Melindungi petani lokal bisa dengan upaya membantu pertanian dalam bentuk subsidi dan perlindungan. Ramdansyah mengatakan, sejauh ini buah lokal masih kalah bersaing dengan buah impor. Pemerintah Indonesia seperti membuka peluang impor sedemikian besar. Sehingga membuat petani lokal tak mampu bersaing dengan produk hortikultura asing. Tahun ini saja impor hortikultura pada semester pertama mencapai kuota 800 juta ton.
Dari 37 produk hortikultura lokal, buah yang paling terkena imbasnya. Untuk cabai dan bawang serta sayuran jumlah konsumsi masyarakat masih banyak yang memakai produk lokal. Tetapi untuk buah sudah sulit bersaing. Terutama untuk jenis apel dan jeruk yang posisinya semakin tersudutkan.
Dalam UU Pangan terkait impor sudah ditetapkan bahwa impor bisa dilakukan setelah produk lokal memenuhi kebutuhan nasional. "Namun hingga saat ini belum ada data yang nyata mengenai jumlah konsumsi buah nasional," kata Ramdansyah. Para institusi pemerintahan yang terkait seharusnya bisa duduk bersama dalam menghitunya. Apabila pemenuhan buah lokal memang tak mencukupi, barulah melakukan impor.
Ramdansyah juga menjelaskan, sebenarnya buah lokal bisa menjadi primadona di negeri sendiri asalkan dikembangkan. Apel Malang bisa menjadi buah yang digemari apabila ditingkatkan kualitasnya. Para petani di Batu, Malang mencoba menanam apel dengan jenis pupuk berkualitas tinggi. Hasilnya, satu pohon apel mampu menghasilkan hingga 150 kilogram dengan kualitas apel premium.
Kondisi ini bisa dikembangkan dengan subsidi dan proteksi pemerintah.
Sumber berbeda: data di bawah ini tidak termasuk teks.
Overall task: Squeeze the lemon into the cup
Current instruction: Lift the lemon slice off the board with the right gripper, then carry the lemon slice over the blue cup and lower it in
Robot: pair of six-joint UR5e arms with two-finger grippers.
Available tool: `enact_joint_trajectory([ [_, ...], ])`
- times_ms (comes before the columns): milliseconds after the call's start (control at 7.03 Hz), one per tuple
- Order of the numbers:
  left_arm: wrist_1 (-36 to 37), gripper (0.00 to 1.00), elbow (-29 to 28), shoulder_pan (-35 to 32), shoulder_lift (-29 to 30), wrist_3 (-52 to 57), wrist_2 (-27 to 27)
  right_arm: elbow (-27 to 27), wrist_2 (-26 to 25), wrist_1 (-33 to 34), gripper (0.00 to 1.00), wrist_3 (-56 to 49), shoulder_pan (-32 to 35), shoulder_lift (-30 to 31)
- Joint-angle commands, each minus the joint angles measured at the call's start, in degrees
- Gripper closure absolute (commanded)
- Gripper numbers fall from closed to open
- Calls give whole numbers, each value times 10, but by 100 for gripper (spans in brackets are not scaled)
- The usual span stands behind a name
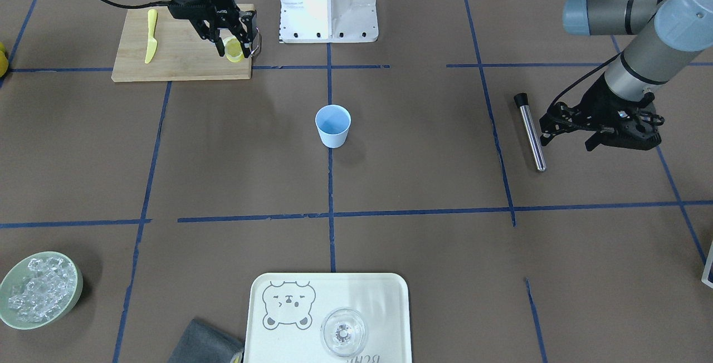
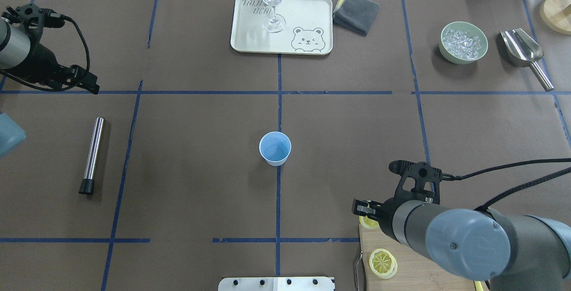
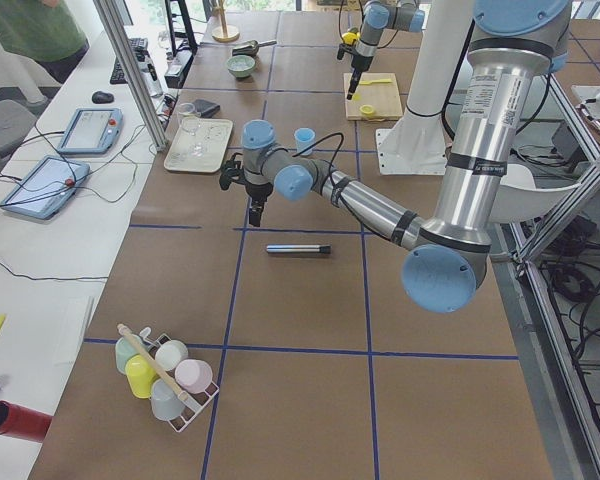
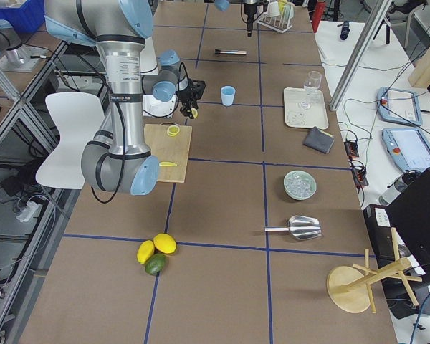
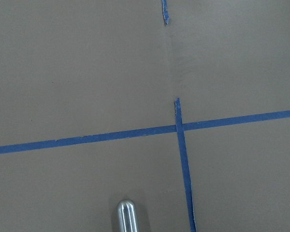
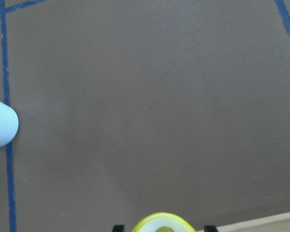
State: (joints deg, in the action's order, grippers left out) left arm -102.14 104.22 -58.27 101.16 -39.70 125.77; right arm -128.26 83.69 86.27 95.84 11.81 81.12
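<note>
The light-blue cup (image 1: 333, 125) stands upright at the table's middle; it also shows in the overhead view (image 2: 275, 148) and at the left edge of the right wrist view (image 6: 0, 128). My right gripper (image 1: 233, 47) is shut on a yellow lemon piece (image 1: 234, 50) and holds it over the corner of the wooden cutting board (image 1: 178, 59), well short of the cup. The lemon shows at the bottom of the right wrist view (image 6: 162, 223). My left gripper (image 1: 565, 139) is open and empty, far to the side near a metal tube (image 1: 532, 132).
A second lemon half (image 2: 382, 263) and a yellow knife (image 1: 151, 34) lie on the board. A tray (image 1: 384, 307) with a clear glass (image 1: 343, 332), a grey cloth (image 2: 355, 12), a bowl of ice (image 1: 39, 289) and a metal scoop (image 2: 522, 50) stand along the far edge.
</note>
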Motion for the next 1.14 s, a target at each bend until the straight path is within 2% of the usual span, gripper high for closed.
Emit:
enact_joint_trajectory([
  [0,-8,0,-8,0,0,1,0,77,33,0,39,-4,67,-98],
  [285,-8,0,-9,0,0,1,0,135,59,2,39,-12,113,-165],
  [427,-8,0,-8,1,0,1,1,157,58,2,38,-19,120,-195],
  [996,-8,0,-7,1,0,1,2,312,58,9,38,-21,126,-349],
])
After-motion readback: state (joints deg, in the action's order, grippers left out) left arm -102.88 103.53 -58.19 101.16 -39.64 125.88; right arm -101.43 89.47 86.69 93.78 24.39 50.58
Petani harus disubsidi dengan pupuk yang bagus. Sebab mereka tak memiliki modal cukup. Pemberian bibit unggul juga bisa mendongkrak kualitas pangan. Akses petani dalam memasarkan buah juga perlu bantuan. Sehingga bisa tersebar merata. Apabila pemerintah ingin menaikkan Harga Patokan Petani (HPP) tidak masalah. Justru akan baik bila berdampak bagi kesejahteraan petani.
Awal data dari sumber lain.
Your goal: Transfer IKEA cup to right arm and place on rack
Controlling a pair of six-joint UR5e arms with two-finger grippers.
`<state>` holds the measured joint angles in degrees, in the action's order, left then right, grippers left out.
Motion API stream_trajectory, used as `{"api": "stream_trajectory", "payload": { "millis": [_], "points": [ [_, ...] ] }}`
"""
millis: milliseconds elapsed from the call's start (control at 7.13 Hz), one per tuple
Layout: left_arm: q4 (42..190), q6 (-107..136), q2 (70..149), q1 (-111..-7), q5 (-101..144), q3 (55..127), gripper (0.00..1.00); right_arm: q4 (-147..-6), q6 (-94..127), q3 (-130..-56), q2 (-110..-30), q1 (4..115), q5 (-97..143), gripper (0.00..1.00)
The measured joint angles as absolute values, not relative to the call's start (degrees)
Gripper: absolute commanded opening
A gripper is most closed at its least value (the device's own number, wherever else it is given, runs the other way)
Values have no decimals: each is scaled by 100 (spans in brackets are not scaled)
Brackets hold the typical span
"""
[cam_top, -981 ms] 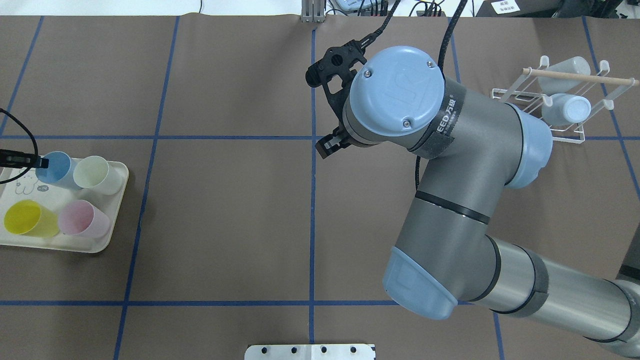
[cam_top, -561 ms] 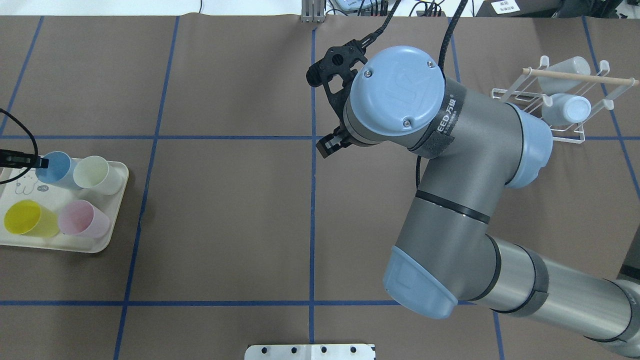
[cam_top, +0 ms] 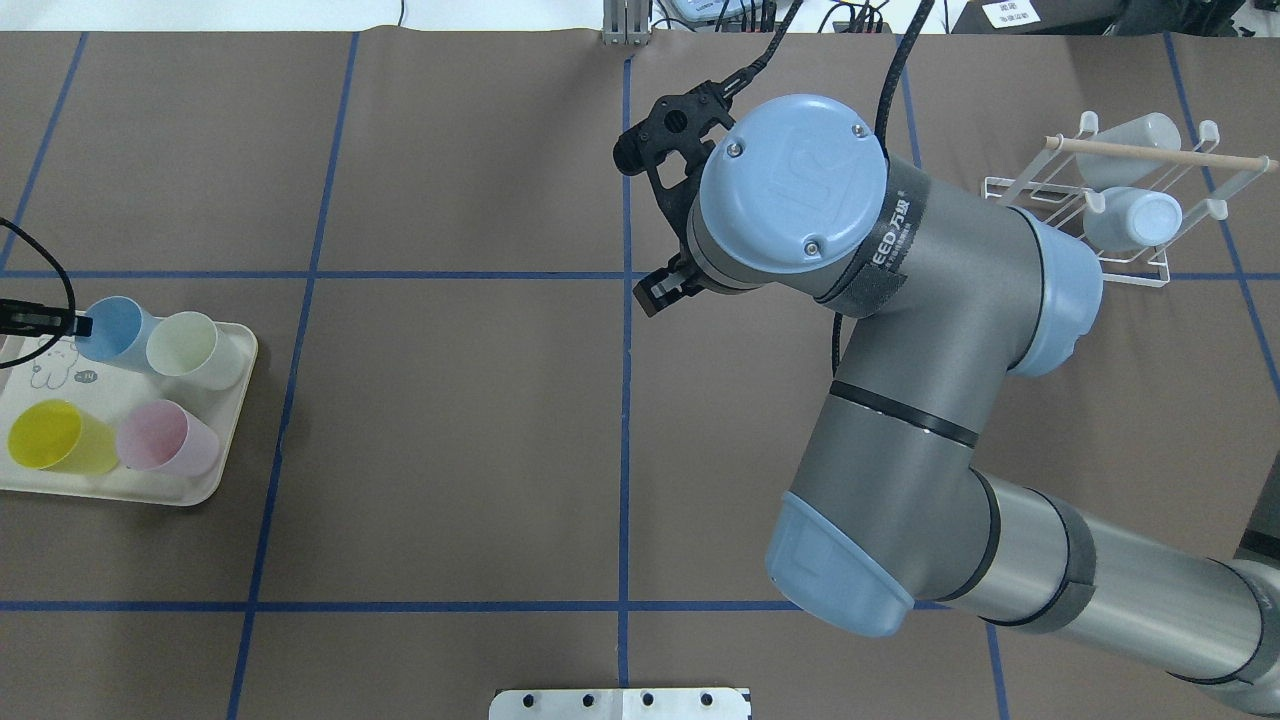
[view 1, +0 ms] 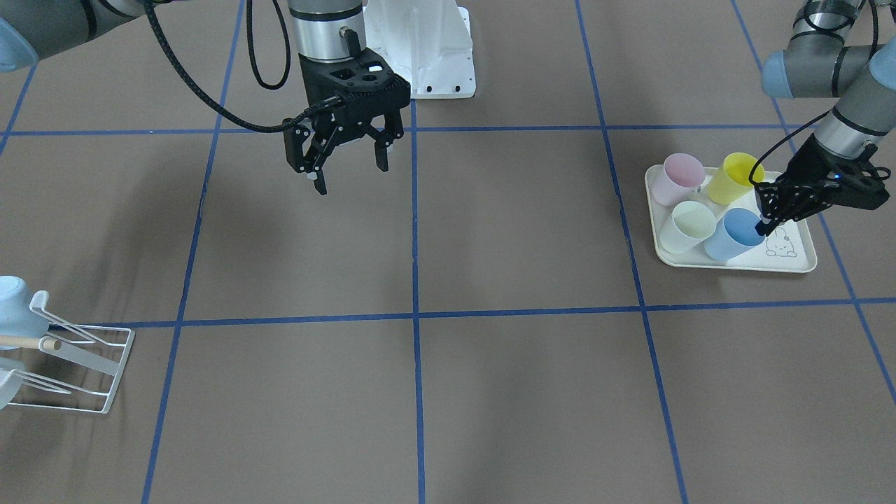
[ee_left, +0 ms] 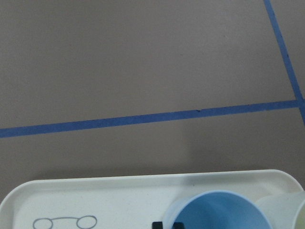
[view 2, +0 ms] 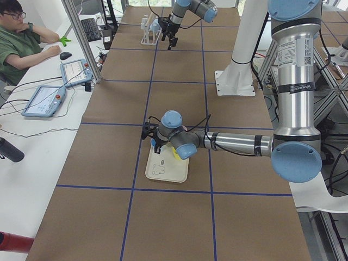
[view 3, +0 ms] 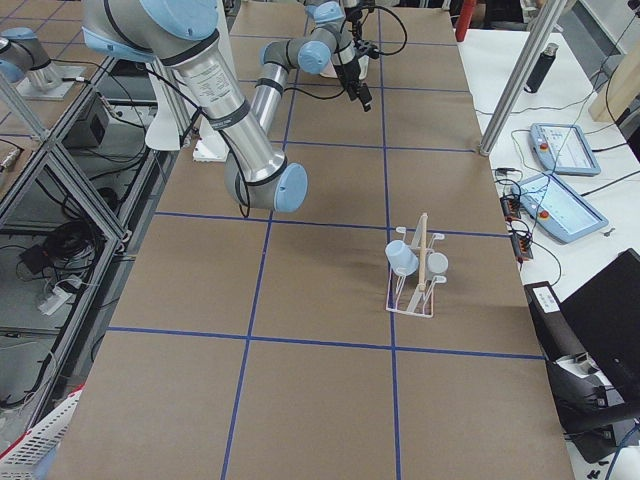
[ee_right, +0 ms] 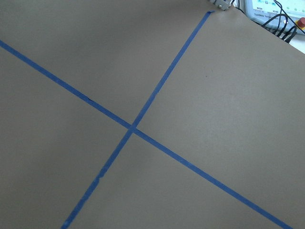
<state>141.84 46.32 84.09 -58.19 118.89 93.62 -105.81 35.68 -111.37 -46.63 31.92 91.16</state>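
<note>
The blue cup (view 1: 735,236) stands at the near corner of the cream rabbit-printed tray (view 1: 735,264). My left gripper (view 1: 761,226) is shut on its rim, one finger inside and one outside; the cup also shows in the overhead view (cam_top: 118,330) and the left wrist view (ee_left: 224,212). My right gripper (view 1: 348,171) is open and empty, held above the table's middle near the blue tape cross. The white wire rack (cam_top: 1120,260) with its wooden rod (cam_top: 1160,152) stands at the far right, away from both grippers.
A pale green cup (cam_top: 188,345), a yellow cup (cam_top: 48,435) and a pink cup (cam_top: 160,440) share the tray. A pale blue cup (cam_top: 1135,218) and a whitish one (cam_top: 1135,135) hang on the rack. An operator (view 2: 22,38) sits beside the table.
The blue cup has shifted slightly with my left gripper, away from the tray's rabbit print. The right arm has hardly moved.
</note>
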Motion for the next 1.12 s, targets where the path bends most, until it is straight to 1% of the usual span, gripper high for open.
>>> {"api": "stream_trajectory", "payload": {
  "millis": [280, 701, 1122],
  "points": [
    [14176, 4632, 8406, -5915, 11903, 9425, 0, -10575, 3570, -11122, -4661, 3191, 9107, 99],
    [14150, 4634, 8459, -6419, 12029, 9485, 0, -10429, 3575, -11108, -4659, 3189, 8923, 99],
    [14126, 4923, 8784, -6570, 12597, 9609, 0, -9790, 3354, -10756, -4559, 3290, 8935, 98]
  ]
}}
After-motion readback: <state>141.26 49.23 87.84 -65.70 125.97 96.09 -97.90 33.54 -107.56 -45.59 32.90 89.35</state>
Pemerintah juga perlu memberikan sanksi tegas terhadap importir 'nakal'. Bagi importir yang memang tak bisa memenuhi 70 persen kuota impor harus diberikan penangguhan izin. "Semua sudah tertuang dalam UU dan Peraturan Menteri, tinggal eksekusinya saja yang dipertegas," kata Ramdansyah. Saat ini total importir sebanyak 167 perusahaan. Apabila sanksi diberlakukan tegas, jumlah tersebut pasti akan berkurang tiap tahunnya.